Is there a way to indicate failure in benchmarked code using BenchmarkTools? Say we have the following function

using Random

function mayfail()
    if rand() < 0.1
        throw(ErrorException("┻━┻︵ \(°□°)/ ︵ ┻━┻"))
    end
    # Some expensive operations ...
end

suite = BenchmarkGroup()
suite["mayfail"] = @benchmarkable mayfail()
run(suite)

and I have no control over the early exit behavior of mayfail().
As I see it I have a few options:

  • Abort the whole benchmark suite. This is undesirable since most benchmarks will succeed and I don’t want to waste my time rerunning all benchmarks
  • Catch the error. This is undesirable since I cannot differentiate anymore which runs were fast and which runs just report high performance due to early failure.
  • Make mayfail() deterministic. NO, this is not what I’m asking.

Currently I’m using side-effects to exfiltrate the information about the failed benchmarks, but this is somewhat brittle and I need to manually match failed and successful trials. Also I’m not sure what the performance impact is.

Ideally BenchmarkTools.Trial would indicate whether a invocation of mayfail() actually failed. How do I proceed here?

Goodness gracious, I’ve had this tab open for a month and always put off answering - let me remedy that.

BenchmarkTools doesn’t have a concept of a failed benchmark - any run, no matter what happens, is a valid execution and is thus recorded. If an evaluation is outside of some range (I think it’s 3 standard deviations from the mean?), it’s excluded as an outlier.

My suggestion would be to benchmark the code that’s called in those functions, or construct your inputs in the benchmark in such a way that you don’t hit the error path.

1 Like

Thanks, I’ll exfiltrate the results in some custom data structure that mirrors the benchmark suite. We want to publish the benchmarks, so only testing parts isn’t really an option. On the plus side, the Benchmarks are fairely long-running, hence an extra Dict inserts won’t mess up the results siginificantly.

For future reference: I’ve written an extension to BenchmarkTools.jl that allows for recording of return values: GitHub - AlexanderNenninger/BenchmarkTools.jl at record-return-values. This was by far the easiest solution.

After implementing it, I thought of another option though. Given that a non-deterministic function Foo is a random variable, i.e. a mapping \text{Foo}: \Omega \to \mathbb{X}, we can view it as a deterministic function from some probability space \Omega into the co-domain \mathbb{X}.

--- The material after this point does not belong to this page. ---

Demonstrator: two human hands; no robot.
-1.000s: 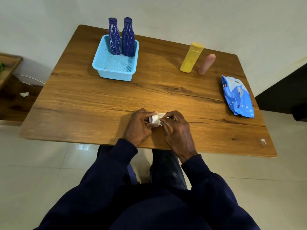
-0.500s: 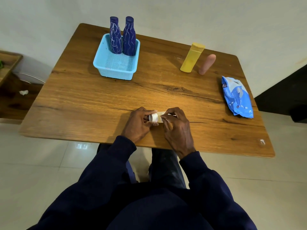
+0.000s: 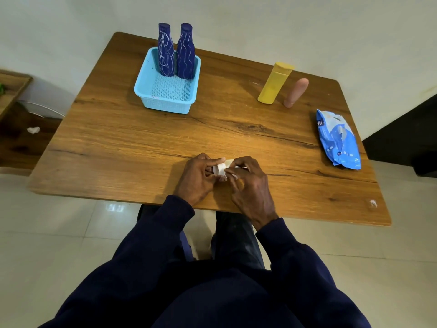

But what is \Omega in our case?

We can simply choose \Omega to be the set of possible seeds for a random number generator. The procedure to implement would be

  1. Generate a fixed set of seeds S. Ideally there shouldn’t be any repeats in S and the RNG used should produce good random numbers across seeds.
  2. Record Foo(s) for s in S
  3. Benchmark Foo(s) for s in S.
  4. Match benchmark results with already known return values.